§ **Description of the task**
Reproduce exactly, and only, the lines below from the one containing "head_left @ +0" through the one containing "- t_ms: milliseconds".

··· Listed records

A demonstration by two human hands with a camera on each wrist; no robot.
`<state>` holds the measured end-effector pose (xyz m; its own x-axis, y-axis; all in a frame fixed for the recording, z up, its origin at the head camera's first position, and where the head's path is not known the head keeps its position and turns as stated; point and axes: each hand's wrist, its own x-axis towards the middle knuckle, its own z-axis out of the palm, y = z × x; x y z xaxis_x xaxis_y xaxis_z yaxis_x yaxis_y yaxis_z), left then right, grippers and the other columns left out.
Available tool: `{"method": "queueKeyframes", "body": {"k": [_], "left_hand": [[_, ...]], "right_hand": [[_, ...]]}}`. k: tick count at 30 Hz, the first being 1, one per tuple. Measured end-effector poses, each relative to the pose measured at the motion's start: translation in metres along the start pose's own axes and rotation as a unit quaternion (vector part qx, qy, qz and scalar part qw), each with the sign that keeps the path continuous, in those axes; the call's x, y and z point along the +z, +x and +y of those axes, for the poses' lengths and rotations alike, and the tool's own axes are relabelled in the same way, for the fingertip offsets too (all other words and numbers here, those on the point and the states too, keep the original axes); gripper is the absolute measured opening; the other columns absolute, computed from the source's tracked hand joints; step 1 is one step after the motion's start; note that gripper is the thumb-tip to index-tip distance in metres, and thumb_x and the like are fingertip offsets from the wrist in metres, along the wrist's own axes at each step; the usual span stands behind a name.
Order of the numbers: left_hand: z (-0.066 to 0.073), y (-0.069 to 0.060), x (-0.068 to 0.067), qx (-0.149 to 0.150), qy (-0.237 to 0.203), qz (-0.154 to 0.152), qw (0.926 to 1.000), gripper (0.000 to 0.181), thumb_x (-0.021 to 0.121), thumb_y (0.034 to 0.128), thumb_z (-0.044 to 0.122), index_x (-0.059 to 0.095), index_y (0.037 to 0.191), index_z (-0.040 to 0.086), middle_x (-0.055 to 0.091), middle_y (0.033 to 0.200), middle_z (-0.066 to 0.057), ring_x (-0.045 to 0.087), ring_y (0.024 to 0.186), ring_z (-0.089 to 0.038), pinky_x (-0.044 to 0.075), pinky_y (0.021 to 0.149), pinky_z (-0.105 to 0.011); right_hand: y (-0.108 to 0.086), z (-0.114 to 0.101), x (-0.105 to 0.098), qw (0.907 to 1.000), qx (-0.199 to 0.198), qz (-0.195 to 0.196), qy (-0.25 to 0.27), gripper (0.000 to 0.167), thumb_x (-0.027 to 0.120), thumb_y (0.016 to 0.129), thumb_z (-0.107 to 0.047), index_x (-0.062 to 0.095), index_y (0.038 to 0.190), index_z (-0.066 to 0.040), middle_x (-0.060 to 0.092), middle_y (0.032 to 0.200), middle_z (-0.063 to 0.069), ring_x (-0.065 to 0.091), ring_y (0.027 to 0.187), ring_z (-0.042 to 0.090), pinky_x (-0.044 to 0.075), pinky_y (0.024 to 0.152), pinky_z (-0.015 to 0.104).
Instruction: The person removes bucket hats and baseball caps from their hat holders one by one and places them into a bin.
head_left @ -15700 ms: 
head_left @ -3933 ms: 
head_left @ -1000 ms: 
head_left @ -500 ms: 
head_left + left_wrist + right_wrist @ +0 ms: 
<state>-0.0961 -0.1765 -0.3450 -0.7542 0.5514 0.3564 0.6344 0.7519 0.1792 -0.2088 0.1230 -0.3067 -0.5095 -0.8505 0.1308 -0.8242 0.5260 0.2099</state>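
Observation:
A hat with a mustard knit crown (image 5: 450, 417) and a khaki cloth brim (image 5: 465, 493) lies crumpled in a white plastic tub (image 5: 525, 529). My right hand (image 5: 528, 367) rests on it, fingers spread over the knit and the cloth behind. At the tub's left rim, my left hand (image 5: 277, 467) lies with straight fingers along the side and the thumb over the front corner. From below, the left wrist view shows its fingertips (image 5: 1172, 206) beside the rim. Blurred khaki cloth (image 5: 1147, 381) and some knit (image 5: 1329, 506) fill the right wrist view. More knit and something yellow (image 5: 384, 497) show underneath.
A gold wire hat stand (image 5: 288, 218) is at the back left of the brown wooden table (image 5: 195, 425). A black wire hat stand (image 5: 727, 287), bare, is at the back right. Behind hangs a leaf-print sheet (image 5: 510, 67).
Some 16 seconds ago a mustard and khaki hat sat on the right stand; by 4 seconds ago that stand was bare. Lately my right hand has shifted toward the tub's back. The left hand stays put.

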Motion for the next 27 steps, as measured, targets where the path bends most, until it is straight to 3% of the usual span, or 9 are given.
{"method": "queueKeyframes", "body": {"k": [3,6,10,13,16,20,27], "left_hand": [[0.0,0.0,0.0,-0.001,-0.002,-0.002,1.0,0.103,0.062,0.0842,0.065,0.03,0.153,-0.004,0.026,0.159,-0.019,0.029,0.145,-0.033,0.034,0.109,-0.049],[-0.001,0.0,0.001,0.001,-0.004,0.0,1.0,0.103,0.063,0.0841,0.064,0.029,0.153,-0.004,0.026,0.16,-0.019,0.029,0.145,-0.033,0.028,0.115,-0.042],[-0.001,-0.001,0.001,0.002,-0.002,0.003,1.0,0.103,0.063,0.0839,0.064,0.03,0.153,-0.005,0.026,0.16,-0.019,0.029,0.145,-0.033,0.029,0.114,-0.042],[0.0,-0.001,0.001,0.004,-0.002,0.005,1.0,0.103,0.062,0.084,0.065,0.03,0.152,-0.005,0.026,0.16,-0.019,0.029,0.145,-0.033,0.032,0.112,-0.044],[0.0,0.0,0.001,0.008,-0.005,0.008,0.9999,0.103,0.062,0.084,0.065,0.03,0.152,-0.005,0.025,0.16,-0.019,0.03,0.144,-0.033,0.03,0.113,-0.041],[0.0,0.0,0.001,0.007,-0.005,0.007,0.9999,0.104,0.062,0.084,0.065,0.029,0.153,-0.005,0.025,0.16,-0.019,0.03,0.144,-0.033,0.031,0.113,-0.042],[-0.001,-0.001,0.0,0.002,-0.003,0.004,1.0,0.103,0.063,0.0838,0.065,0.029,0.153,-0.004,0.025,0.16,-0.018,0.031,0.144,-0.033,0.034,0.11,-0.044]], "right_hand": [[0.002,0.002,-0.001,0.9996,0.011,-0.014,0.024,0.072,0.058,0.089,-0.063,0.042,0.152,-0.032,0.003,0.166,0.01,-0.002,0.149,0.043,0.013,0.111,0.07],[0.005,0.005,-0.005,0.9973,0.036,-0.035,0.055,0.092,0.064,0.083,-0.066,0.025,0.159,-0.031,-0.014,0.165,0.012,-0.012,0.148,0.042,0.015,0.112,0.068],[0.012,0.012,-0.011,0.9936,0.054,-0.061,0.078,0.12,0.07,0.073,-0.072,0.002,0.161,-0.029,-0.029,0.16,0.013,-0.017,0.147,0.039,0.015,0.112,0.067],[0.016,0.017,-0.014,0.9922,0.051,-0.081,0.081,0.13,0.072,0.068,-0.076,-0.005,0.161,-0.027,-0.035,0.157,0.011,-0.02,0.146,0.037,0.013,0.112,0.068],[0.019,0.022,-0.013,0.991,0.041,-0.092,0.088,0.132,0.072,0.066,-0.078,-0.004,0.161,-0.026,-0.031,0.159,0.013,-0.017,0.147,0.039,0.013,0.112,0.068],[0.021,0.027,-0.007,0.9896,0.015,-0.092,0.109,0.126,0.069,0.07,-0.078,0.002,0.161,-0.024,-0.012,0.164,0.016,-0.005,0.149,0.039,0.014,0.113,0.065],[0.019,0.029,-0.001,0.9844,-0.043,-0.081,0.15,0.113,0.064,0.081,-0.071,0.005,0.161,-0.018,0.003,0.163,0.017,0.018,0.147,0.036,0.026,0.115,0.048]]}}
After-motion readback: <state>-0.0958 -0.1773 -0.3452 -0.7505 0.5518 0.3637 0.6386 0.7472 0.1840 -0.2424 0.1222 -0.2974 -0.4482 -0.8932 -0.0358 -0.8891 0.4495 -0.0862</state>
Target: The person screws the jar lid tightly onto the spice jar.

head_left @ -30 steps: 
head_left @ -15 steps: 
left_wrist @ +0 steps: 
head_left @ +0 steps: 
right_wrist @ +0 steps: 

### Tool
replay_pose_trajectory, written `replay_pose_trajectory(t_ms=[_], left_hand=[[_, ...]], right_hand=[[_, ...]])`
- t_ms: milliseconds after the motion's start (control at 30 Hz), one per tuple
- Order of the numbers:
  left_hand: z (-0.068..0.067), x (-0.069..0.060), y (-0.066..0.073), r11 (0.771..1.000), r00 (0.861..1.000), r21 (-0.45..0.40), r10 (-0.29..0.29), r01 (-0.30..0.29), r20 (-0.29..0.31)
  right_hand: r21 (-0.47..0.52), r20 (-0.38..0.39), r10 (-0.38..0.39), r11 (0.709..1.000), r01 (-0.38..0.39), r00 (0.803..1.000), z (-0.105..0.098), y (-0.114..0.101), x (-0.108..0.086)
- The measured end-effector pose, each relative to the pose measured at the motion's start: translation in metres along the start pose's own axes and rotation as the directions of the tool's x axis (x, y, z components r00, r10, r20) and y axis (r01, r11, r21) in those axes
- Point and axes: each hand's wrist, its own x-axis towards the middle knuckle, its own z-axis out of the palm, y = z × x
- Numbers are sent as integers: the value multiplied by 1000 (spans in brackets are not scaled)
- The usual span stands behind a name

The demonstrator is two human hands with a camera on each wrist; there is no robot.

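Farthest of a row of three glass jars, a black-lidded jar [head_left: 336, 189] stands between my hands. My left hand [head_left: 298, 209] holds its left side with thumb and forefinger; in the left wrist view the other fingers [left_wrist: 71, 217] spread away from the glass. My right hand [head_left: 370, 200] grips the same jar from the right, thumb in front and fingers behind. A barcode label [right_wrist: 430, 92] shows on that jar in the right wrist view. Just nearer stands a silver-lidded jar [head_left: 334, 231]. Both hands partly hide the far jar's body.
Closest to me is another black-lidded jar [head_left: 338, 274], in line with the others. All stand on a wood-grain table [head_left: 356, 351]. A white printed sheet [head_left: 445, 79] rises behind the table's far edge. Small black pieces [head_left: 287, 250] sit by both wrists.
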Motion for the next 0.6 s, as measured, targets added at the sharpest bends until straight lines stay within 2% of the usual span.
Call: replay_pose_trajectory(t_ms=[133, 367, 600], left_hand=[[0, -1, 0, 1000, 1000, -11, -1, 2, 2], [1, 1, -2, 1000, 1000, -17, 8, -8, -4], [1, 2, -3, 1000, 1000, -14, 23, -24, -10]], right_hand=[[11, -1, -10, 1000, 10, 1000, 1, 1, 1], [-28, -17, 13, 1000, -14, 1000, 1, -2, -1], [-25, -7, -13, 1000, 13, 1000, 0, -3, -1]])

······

§ **Solution for this exercise**
head_left @ +0 steps: 
right_wrist @ +0 steps: 

### Tool
replay_pose_trajectory, written `replay_pose_trajectory(t_ms=[_], left_hand=[[_, ...]], right_hand=[[_, ...]])`
- t_ms: milliseconds after the motion's start (control at 30 Hz), one per tuple

Here the answer is complete.